Mr. Osterloh replaces Dennis Woodside, who left Google and Motorola to become operating chief at fast-growing online storage company Dropbox Inc. in February.
Mr. Osterloh first joined the company seven years ago when Motorola acquired Good Technology. He later went to Skype to oversee design and products before the Internet phone company was acquired by Microsoft Inc., according to the blog post.
Mr. Osterloh returned to Motorola two years ago and has "had a key role in the company's reinvigoration," according to the blog post.
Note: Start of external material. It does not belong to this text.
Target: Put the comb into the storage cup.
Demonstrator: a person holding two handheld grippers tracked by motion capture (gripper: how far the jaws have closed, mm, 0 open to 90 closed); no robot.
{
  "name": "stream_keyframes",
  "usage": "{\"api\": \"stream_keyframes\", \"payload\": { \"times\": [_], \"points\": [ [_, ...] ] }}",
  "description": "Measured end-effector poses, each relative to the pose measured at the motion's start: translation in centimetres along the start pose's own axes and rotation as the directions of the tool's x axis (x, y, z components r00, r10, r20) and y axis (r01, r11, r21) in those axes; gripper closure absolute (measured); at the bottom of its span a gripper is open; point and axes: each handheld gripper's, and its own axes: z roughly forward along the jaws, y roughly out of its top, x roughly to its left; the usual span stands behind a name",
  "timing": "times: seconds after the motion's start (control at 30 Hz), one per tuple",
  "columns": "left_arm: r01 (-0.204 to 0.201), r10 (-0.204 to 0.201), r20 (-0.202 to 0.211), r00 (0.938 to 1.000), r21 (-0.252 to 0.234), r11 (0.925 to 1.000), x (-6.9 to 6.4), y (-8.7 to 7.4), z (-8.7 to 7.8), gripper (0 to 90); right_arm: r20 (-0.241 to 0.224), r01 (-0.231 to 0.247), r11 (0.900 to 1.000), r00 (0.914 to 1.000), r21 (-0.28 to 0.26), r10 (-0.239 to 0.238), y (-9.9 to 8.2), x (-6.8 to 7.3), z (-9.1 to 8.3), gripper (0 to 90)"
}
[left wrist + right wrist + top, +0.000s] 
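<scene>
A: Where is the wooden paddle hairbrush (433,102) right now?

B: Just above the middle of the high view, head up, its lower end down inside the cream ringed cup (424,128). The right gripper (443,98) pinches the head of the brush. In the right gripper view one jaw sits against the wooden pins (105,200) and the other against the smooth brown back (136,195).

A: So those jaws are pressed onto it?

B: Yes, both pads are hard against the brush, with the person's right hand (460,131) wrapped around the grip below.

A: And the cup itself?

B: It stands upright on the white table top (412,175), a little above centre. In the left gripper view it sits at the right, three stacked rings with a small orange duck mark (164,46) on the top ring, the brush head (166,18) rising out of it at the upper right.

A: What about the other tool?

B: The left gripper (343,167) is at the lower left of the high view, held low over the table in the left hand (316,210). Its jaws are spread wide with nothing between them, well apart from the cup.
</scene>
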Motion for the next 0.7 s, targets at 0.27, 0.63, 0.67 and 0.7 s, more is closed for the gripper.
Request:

The roughly $2.91 billion deal with Lenovo, announced in January, unwinds the Google's costly move into smartphone hardware after it acquired Motorola Mobility for $12.5 billion in May 2012. Google has said it would retain the vast majority of Motorola's patent portfolio, a key motivation of the original transaction that lets it defend phone makers that use Android software against patent suits. Google's Android software powers the majority of the world's smartphones.
"We are pleased to learn that Motorola has named Rick Osterloh to lead Motorola Mobility, effective today," said Lenovo executive vice president of mobile business group Liu Jun. "We're confident in his ability to not only manage a smooth transition at Motorola from Google to Lenovo but, also to lead the business forward for continued growth."